**EXERCISE DIRECTIONS:**
Somewhere below are a line with "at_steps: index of" and a later line with "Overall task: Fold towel". Output exactly those lines and all lines between them.

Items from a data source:
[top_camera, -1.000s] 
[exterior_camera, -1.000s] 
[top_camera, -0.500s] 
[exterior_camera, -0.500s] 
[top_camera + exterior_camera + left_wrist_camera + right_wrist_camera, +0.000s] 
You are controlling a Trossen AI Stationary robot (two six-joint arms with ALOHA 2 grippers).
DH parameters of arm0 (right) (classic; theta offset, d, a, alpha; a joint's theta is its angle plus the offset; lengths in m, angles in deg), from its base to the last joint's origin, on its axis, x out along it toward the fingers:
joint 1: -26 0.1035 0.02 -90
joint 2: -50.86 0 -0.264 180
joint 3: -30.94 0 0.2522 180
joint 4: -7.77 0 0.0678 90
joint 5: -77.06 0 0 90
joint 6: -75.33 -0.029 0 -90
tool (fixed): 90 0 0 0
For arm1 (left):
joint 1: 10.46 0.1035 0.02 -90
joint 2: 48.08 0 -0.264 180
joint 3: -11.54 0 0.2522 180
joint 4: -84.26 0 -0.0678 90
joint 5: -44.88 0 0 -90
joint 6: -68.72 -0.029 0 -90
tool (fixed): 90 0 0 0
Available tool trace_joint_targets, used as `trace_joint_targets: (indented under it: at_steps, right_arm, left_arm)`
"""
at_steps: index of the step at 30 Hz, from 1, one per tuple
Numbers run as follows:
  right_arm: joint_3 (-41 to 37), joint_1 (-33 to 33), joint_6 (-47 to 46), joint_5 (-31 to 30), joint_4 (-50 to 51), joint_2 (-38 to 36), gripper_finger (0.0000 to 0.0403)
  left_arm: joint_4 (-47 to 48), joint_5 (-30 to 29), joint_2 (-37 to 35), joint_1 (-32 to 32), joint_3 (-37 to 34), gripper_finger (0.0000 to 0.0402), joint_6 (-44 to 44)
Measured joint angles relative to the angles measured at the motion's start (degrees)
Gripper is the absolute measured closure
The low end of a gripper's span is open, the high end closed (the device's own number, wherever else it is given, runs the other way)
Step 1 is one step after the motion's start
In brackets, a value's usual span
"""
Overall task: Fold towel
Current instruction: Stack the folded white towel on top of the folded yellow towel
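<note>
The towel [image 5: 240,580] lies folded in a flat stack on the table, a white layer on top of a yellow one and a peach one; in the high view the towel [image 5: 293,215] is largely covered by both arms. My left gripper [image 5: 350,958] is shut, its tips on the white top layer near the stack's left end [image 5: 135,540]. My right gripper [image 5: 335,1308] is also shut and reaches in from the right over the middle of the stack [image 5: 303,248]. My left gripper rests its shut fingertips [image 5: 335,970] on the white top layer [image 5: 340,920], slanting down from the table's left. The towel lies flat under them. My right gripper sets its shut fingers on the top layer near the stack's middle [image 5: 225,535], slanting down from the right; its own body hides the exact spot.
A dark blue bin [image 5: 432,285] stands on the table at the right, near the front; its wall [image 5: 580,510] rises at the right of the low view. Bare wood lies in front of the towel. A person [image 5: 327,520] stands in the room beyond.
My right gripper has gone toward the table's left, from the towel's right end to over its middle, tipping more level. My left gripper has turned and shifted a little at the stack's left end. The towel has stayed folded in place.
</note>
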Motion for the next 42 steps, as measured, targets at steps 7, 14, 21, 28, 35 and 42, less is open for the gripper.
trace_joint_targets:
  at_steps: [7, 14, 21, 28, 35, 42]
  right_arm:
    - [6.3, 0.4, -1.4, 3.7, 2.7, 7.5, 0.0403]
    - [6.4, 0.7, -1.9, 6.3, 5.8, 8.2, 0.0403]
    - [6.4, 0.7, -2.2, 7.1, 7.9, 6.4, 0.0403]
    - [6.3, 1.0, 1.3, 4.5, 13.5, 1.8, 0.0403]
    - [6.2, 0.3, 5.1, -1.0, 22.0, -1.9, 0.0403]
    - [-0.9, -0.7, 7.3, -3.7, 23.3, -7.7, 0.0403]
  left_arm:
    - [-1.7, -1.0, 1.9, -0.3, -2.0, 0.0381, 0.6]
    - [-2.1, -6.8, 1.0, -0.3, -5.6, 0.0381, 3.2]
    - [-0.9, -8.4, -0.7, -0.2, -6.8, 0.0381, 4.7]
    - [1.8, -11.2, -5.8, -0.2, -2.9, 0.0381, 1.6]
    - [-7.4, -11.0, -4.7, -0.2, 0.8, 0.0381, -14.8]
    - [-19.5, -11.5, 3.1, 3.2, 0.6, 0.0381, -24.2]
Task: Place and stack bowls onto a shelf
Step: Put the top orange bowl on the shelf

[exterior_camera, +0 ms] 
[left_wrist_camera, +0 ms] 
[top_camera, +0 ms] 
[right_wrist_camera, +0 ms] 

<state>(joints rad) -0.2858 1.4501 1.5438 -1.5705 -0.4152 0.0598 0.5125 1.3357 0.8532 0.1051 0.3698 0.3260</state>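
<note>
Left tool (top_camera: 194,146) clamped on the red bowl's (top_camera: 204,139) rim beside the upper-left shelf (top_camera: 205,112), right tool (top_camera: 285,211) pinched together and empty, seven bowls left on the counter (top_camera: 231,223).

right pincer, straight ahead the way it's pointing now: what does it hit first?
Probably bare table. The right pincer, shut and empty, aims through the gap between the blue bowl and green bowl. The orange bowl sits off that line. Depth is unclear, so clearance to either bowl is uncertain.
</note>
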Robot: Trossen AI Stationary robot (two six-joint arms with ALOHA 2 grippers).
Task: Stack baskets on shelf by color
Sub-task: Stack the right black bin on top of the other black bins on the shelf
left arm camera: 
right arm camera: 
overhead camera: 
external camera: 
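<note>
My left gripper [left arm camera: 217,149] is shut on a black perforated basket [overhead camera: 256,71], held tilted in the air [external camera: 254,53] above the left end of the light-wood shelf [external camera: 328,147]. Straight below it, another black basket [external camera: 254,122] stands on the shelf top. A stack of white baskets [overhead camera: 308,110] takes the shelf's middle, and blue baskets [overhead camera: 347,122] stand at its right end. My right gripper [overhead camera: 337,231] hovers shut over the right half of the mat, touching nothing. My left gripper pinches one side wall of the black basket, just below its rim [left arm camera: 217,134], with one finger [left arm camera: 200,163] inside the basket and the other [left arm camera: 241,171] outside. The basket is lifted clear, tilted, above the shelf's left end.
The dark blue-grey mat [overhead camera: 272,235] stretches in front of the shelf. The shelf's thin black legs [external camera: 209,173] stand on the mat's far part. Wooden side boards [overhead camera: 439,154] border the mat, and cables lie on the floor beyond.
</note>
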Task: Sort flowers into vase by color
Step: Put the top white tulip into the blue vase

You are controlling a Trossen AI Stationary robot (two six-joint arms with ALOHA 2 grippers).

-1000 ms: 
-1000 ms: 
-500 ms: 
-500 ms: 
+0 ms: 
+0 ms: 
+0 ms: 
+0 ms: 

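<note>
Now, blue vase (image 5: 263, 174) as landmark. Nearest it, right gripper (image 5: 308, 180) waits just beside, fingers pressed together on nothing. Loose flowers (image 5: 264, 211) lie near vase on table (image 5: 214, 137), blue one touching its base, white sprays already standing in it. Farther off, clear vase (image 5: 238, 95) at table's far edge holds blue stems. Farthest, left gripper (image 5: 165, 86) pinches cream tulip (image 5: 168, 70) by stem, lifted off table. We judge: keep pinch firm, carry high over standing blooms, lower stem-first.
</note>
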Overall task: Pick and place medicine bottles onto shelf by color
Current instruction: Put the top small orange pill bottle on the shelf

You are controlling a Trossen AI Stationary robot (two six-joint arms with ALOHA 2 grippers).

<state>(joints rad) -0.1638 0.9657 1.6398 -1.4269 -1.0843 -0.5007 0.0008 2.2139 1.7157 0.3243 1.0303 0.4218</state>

**TASK RESULT:**
at_steps: index of the step at 30 Hz, from 1, one per tuple
Numbers run as follows:
  right_arm: joint_3 (-41 to 37), joint_1 (-33 to 33), joint_6 (-47 to 46), joint_5 (-31 to 30), joint_4 (-50 to 51), joint_2 (-38 to 36), gripper_finger (0.0000 to 0.0403)
  left_arm: joint_4 (-47 to 48), joint_5 (-30 to 29), joint_2 (-37 to 35), joint_1 (-32 to 32), joint_3 (-37 to 34), gripper_finger (0.0000 to 0.0402), joint_6 (-44 to 44)
Measured joint angles relative to the angles measured at the motion's start (degrees)
Gripper is the absolute measured closure
The low end of a gripper's span is open, the high end closed (the device's own number, wherever else it is given, runs the other way)
Step 1 is one step after the motion's start
In brackets, a value's usual span
"""
Overall task: Fold towel

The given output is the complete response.